Report the number of lines in the data where the word "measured" appears, and add no other text.
─── Records for this task
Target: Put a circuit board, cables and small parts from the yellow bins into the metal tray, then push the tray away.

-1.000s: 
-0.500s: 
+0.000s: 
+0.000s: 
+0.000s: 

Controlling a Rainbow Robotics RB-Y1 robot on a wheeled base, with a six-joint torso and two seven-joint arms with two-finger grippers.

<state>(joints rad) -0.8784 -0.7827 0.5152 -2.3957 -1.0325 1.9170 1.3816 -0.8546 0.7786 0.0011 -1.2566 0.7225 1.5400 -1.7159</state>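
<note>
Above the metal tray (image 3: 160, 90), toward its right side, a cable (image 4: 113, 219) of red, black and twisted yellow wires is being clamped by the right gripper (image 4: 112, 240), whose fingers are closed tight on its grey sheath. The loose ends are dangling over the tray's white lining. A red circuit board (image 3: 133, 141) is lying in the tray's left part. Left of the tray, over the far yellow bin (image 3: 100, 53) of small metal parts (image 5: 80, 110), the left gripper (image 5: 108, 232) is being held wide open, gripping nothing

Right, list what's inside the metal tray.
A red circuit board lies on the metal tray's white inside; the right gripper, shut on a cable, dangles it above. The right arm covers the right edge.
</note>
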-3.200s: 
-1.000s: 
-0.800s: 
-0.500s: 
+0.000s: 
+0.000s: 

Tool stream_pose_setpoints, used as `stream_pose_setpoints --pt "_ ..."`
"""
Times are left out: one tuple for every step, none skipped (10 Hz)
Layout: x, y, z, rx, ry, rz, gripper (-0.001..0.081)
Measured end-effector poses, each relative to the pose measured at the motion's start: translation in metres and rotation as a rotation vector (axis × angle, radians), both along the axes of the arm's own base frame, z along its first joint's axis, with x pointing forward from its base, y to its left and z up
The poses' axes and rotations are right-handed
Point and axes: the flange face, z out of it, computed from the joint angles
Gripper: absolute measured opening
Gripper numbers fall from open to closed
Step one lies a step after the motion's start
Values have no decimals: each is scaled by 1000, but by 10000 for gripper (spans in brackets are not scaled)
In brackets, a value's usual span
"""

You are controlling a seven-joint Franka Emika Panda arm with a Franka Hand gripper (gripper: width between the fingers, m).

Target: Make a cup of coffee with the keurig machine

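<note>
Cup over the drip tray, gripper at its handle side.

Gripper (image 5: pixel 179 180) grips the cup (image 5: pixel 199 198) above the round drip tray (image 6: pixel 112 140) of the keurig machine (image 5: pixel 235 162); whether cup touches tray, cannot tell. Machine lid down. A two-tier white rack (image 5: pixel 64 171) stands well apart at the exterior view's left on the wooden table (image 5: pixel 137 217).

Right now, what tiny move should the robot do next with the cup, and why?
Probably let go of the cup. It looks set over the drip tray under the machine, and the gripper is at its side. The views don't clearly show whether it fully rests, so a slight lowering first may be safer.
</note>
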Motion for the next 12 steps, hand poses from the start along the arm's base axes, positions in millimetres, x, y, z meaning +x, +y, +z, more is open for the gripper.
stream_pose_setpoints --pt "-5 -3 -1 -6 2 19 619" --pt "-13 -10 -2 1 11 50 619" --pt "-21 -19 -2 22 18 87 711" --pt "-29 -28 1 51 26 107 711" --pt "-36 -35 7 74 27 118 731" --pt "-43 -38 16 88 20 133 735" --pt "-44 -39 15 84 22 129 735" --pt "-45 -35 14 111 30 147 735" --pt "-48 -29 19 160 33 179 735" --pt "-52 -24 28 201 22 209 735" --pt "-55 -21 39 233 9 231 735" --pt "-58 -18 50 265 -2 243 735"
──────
- [The answer] 2